Un engagement plus que centenaire
Comme son nom l'indique, le Service Croix-Rouge (SCR) est une émanation de la Croix-Rouge suisse. Sa fondation est étroitement liée à la création, au subventionnement et à la reconnaissance d'écoles dans le domaine de la santé publique.
hier – et aujourd'hui
Au début du siècle dernier, il est apparu que la Croix-Rouge suisse (CRS), les pouvoir publics et l'armée étaient appelés à s'épauler mutuellement. Aussi la Confédération subventionna-t-elle dès 1903 la formation privée en soins infirmiers, qui était placée sous l'égide de la CRS. En contrepartie, cette dernière s'engageait à mettre deux tiers de son personnel sanitaire diplômé à la disposition du service sanitaire de l'armée en cas de mobilisation.

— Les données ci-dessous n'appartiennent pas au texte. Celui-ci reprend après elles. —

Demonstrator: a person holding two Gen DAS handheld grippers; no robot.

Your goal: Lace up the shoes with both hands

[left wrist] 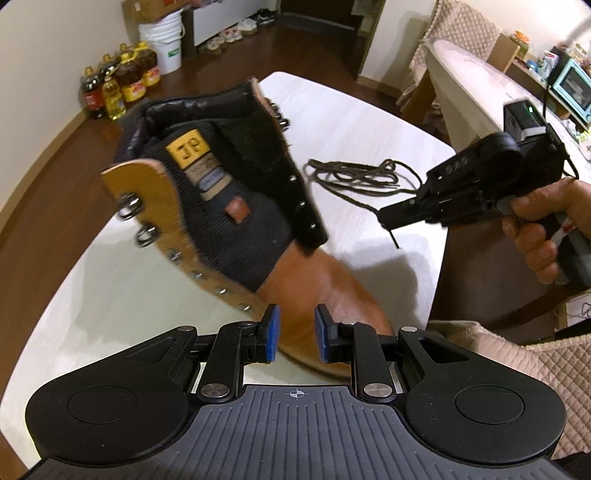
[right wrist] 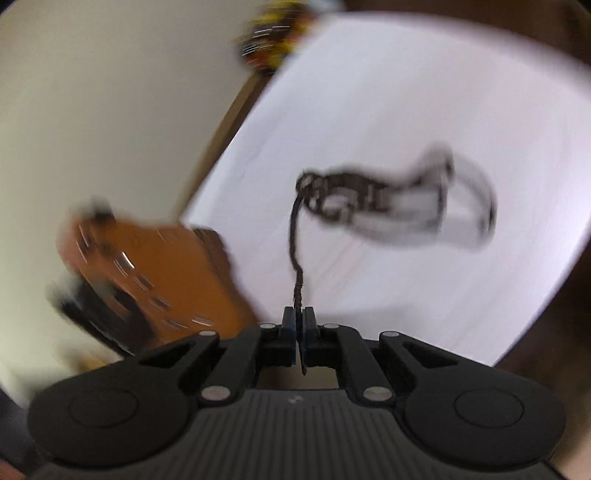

La première pierre du Service Croix-Rouge était ainsi posée. Le 6 octobre 1903, dans un Palais fédéral flambant neuf, le Parlement lui confère son assise juridique.
A l'origine, le SCR se composait exclusivement d'infirmières. Peu à peu, pharmaciennes, médecins et représentantes des professions paramédicales ont été encouragées à le rejoindre. Dès la Seconde Guerre mondiale, des « non-professionnelles » (éclaireuses, employées de bureau, enseignantes, juristes, etc.) ont été engagées dans les hôpitaux militaires et affectées à diverses tâches d'administration, de messagerie ou d'encadrement spécifique.
Depuis lors, des centaines de femmes sont intervenues pour porter secours à des soldats malades, des réfugiés, des handicapés et des personnes âgées. Fidèles au Principe d'humanité, elles ont notamment accompli un précieux travail en faveur des populations en crise en Namibie, au Sahara occidental et au Kosovo.
Le pool du SCR comprend à ce jour quelque 300 membres – femmes exerçant une profession dans le domaine médical ou paramédical, dans les soins ou en pharmacie. Incorporées pour la plupart dans les états-majors et les formations du service sanitaire de l'armée, elles sont actives dans les services d'hôpitaux et, en tant qu'instructrices, dans les écoles de recrues et de cadres. Elles interviennent également dans divers groupes de travail et commissions spécialisées. Lors de catastrophes et de situations d'urgence, nombre d'entre elles prêtent en outre main-forte au département chargé de la coopération internationale au sein de la CRS. Sans leurs compétences et leur savoir-faire, toutes ces opérations ne pourraient que difficilement être menées à bien.